EL MARATON DE BOSTON

Hace unos días un chico de Kenya corrió el maratón de Boston en dos horas, tres minutos y dos segundos. Cuatro minutos antes de comenzar a volar, Geoffrey Mutai  pasó a mi lado caminando, concentrado pero sin perder la sonrisa. Extendí mi mano y él la palmeó mientras le deseaba suerte. Y así con otros tantos de los mejores atletas de fondo africanos que iban a protagonizar la carrera más rápida de la historia del atletismo en esta especialidad. Durante unos segundos taladré con mi mirada sus músculos imposibles, sus cráneos afilados, sus tendones de acero asomando sobre zapatillas fluorescentes. Cuando conseguí cerrar la boca pensé que tenía que ser allí, a escasos kilómetros de  Harvard, el MIT y el resto de las sesenta universidades de Boston, donde se produjera semejante concentración de talento, en este caso físico. Pero ni su andar etéreo, ni las perfectas condiciones climatológicas, permitían presagiar la dimensión de la hazaña posterior. Mutai recibió 175.000 dólares por ganar y batir el récord de la prueba. Muchos de los jugadores de fútbol de primera división que cobran eso cada mes no son capaces de correr un solo kilómetro al ritmo que el keniata hizo los cuarenta y dos.

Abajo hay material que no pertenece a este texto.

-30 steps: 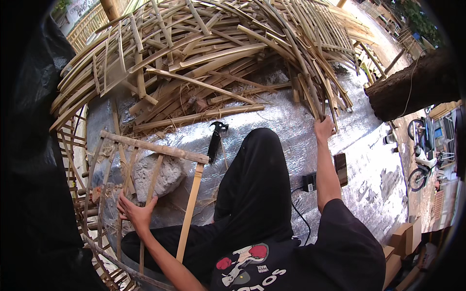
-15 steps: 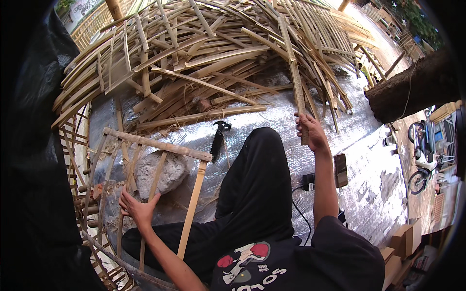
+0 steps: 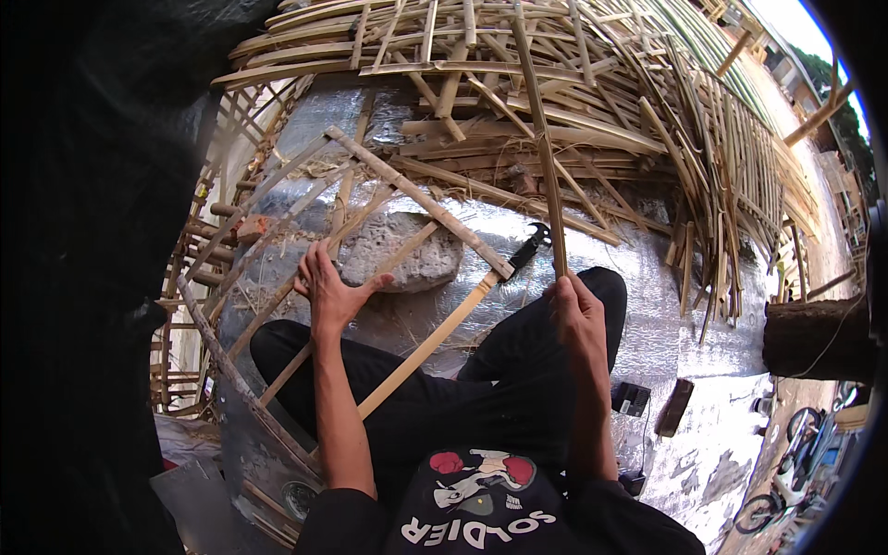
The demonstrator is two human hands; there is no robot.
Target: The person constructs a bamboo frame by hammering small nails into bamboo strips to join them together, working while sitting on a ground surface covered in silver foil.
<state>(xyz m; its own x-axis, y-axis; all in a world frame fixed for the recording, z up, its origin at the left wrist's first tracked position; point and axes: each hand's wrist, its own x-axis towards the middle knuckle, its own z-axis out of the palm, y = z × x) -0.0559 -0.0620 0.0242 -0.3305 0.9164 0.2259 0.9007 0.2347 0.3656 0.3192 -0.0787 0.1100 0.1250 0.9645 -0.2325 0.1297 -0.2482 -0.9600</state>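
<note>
My right hand (image 3: 581,310) is closed around the lower end of a long bamboo strip (image 3: 546,157), which points away from me toward the bamboo pile. My left hand (image 3: 335,291) lies across the slats of a ladder-like bamboo frame (image 3: 421,203), its thumb and fingers spread apart. This frame leans over my folded leg and a rough grey stone block (image 3: 416,254). One slat of it, a paler bamboo strip (image 3: 430,342), runs toward my lap. Beside the frame's near right corner a black hammer (image 3: 530,248) rests by my knee, its handle partly hidden.
A heap of split bamboo and finished lattices (image 3: 592,120) fills the far side. Silver foil sheeting (image 3: 721,351) covers the ground. To the right are a small black device (image 3: 631,399), a phone-like dark object (image 3: 674,407) and a thick log (image 3: 819,338). A brick piece (image 3: 252,228) lies left.
My view has swung, shifting the scene. My right hand has drawn the bamboo strip inward, in front of my knee and closer to the frame. My left hand stays on the slats.
</note>
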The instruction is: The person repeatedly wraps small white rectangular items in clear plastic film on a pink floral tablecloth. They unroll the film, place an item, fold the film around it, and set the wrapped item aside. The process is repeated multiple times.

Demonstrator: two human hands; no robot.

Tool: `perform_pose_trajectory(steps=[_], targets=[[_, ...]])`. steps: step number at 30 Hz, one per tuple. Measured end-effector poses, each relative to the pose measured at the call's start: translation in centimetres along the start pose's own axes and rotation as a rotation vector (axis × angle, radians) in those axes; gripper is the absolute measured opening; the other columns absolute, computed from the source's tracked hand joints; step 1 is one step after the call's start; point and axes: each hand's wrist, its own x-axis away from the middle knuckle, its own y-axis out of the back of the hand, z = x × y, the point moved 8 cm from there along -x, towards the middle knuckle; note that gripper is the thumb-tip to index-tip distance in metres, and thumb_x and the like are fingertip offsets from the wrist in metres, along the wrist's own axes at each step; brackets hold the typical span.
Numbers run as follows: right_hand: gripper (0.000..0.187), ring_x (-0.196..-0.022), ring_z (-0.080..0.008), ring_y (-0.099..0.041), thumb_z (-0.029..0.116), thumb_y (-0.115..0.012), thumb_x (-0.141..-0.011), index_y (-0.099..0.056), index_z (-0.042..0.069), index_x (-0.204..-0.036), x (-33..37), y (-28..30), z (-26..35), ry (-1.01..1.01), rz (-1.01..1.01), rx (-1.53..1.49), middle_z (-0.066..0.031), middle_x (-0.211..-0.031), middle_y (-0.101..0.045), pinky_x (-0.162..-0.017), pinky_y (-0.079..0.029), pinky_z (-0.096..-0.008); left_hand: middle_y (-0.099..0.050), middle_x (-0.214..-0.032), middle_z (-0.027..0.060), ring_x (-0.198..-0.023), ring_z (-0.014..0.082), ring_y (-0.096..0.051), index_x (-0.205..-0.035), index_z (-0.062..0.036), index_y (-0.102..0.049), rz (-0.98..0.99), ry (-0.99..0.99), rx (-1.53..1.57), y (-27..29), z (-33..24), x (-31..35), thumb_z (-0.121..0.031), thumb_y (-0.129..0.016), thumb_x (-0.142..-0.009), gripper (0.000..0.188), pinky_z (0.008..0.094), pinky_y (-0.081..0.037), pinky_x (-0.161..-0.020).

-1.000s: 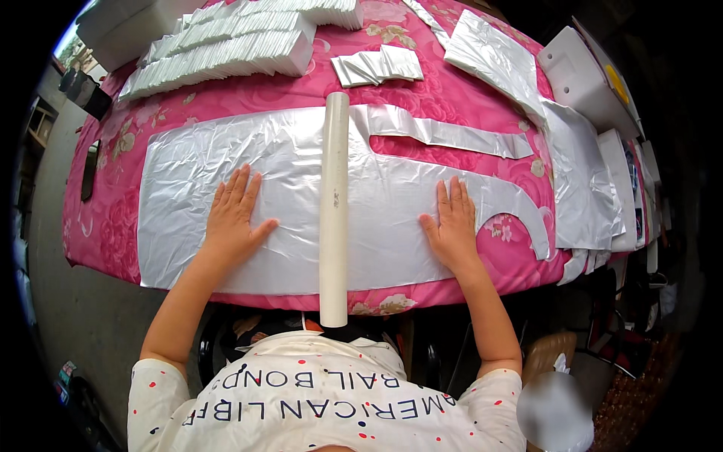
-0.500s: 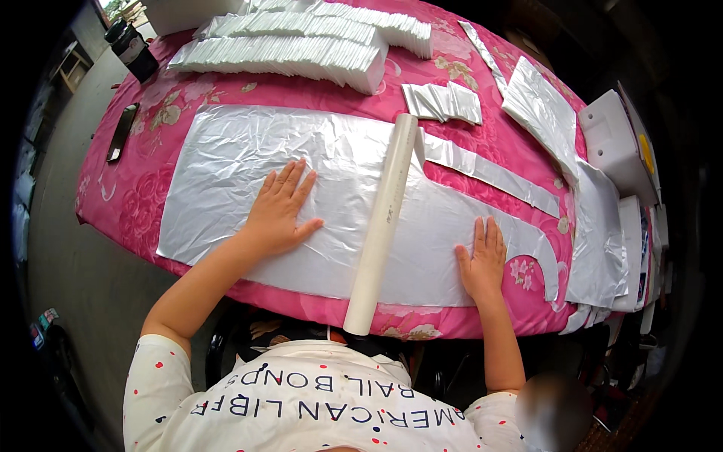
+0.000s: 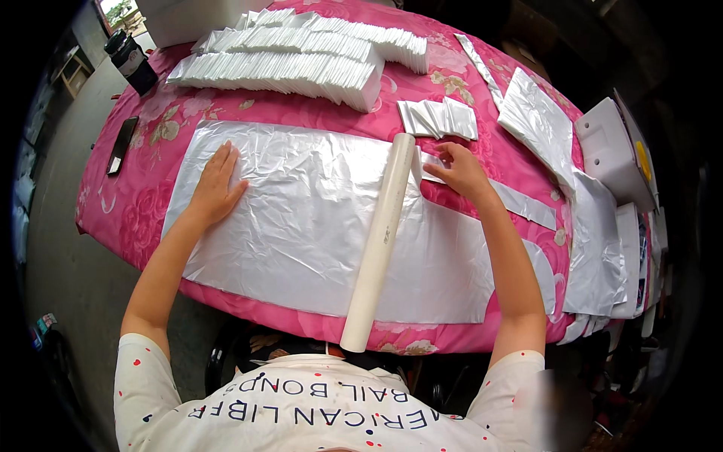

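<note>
A large, shiny white plastic bag [image 3: 301, 248] lies flat in front of me, with two handle-like strips toward the right. Across it rests a long off-white plastic pipe [image 3: 376, 248], slanting from the far side down past the near table edge. My left hand [image 3: 215, 187] lies flat on the bag's far left part, fingers stretched out. Just right of the pipe's far end, my right hand [image 3: 462, 172] hovers at the far strip [image 3: 520, 203], its thumb and bent fingers apart. Whether its fingertips touch the strip is hard to tell.
Rows of folded white packets [image 3: 286, 71] fill the far left, with a smaller pile [image 3: 438, 119] nearer. A black bottle [image 3: 132, 64] and dark phone [image 3: 122, 147] are at left. More plastic bags [image 3: 538, 120] and a white foam box [image 3: 614, 154] stand right. A pink floral cloth [image 3: 143, 203] covers the table.
My left hand has slid left and farther away over the bag. My right hand has left the bag's near right part and moved to the far strip beside the pipe.
</note>
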Motion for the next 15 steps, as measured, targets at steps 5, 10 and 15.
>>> perform_pose_trajectory(steps=[5,10,15], targets=[[0.05,-0.084,-0.0242,-0.061,0.033,-0.08,-0.059,-0.063,0.001,-0.094,-3.5,-3.0,0.2,-0.088,0.409,0.313,-0.0132,-0.084,-0.063,-0.075,-0.048,-0.0329,-0.029,-0.143,0.0187,-0.133,0.0329,-0.025,-0.134,0.0008,-0.034,-0.026,0.015,-0.016,-0.2,0.4,0.4,-0.028,-0.056,-0.084,0.061,0.0403,-0.021,-0.109],[0.046,-0.077,-0.0193,-0.06,0.028,-0.081,-0.058,-0.064,0.0,-0.091,-2.7,-1.5,-1.1,-0.05,0.354,0.08,-0.0106,-0.078,-0.063,-0.069,-0.046,-0.0326,-0.031,-0.143,0.0162,-0.133,0.0312,-0.027,-0.134,-0.0004,-0.035,-0.039,0.014,-0.002,0.2,0.0,0.3,-0.025,-0.057,-0.083,0.06,0.0395,-0.022,-0.108],[0.04,-0.076,-0.0204,-0.061,0.025,-0.078,-0.061,-0.065,-0.001,-0.089,-0.4,1.0,-3.0,-0.171,0.619,0.292,-0.0113,-0.08,-0.065,-0.069,-0.046,-0.0328,-0.031,-0.143,0.0156,-0.133,0.0302,-0.027,-0.134,-0.0007,-0.036,-0.041,0.035,-0.001,0.3,0.0,0.4,-0.024,-0.057,-0.083,0.06,0.0386,-0.022,-0.108]])
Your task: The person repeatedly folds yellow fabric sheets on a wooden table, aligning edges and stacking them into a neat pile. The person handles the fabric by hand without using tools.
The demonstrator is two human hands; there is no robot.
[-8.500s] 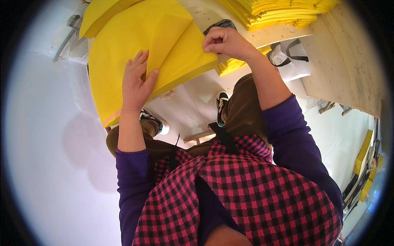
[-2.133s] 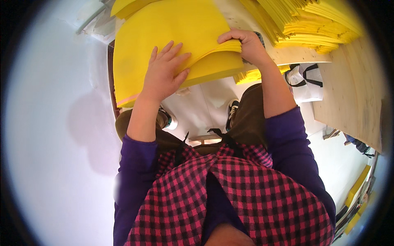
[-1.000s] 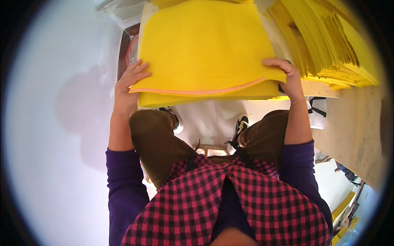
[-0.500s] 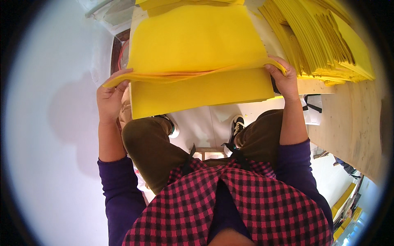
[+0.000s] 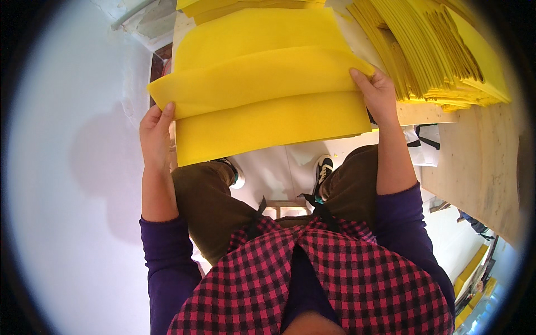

La IAAF no ha homologado la marca como récord del mundo por el desnivel negativo que existe desde la salida en la vecina ciudad de Hopkinton hasta el centro de Boston. Esta circunstancia, unida al viento favorable, quizá pudo ayudar a estos dioses de ébano a destrozar los límites físicos humanos conocidos hasta la fecha, pero para el resto de los veinticinco mil mortales que corrimos mientras ellos volaban, el recorrido de este maratón urbano sigue siendo uno de los más duros y exigentes del mundo. Una sucesión de toboganes te va castigando las piernas hasta el kilómetro veinticinco. A partir de ese punto, en las colinas de Newton, se suceden las tragedias durante ocho kilómetros infernales capaces de destrozar a los atletas más experimentados. El de Boston es el único maratón del mundo en el que el ochenta por ciento de los corredores participan con una marca mínima acreditada según su edad y sexo. Muchos de ellos lo intentan durante años hasta conseguirlo. En esta edición, las inscripciones se abrieron seis meses antes de la fecha de la carrera y se agotaron en ocho horas.
Mientras unos pocos elegidos levitaban con sus cuerpos sobre el asfalto, otros, la mayoría, dejábamos volar nuestros sueños por alcanzar una pequeña meta particular. ¿Qué es lo que lleva a tantas personas a encarar un reto como este? Puede resultar difícil de entender para quien no haya conocido la sensación de llevar el cuerpo y la mente hacia sus límites a través del esfuerzo constante y el afán de superación. El maratón entendido como reto personal es una experiencia que puede modificar la percepción de esos límites y tu capacidad de evolución, no sólo en el plano físico, sino también en el emocional. Esta idea ha sido desarrollada de manera brillante por escritores y empresarios de éxito, así que no caeré en la pedantería de pretender explicarla yo mejor. Solo aseguro que lo he comprobado y que me ha regalado algunos de los momentos más intensos de mi vida cuando los he compartido con mis seres queridos.
Pensaba en ello la víspera del maratón, mientras corría por un angosto sendero que discurre paralelo a la ribera del río Charles en Cambridge. Mirando hacia el skyline de Boston me percaté que ese era el lugar exacto que aparece en una de las fotografías que ilustran el libro “De qué hablo cuando hablo de correr”, del escritor japonés Haruki Murakami, que describe magníficamente muchas de las sensaciones del corredor de fondo. Instantes después un leve zumbido a mi espalda me sacó de mis pensamientos, y dos gacelas negras enfundadas en chándales pasaron flotando a mi lado.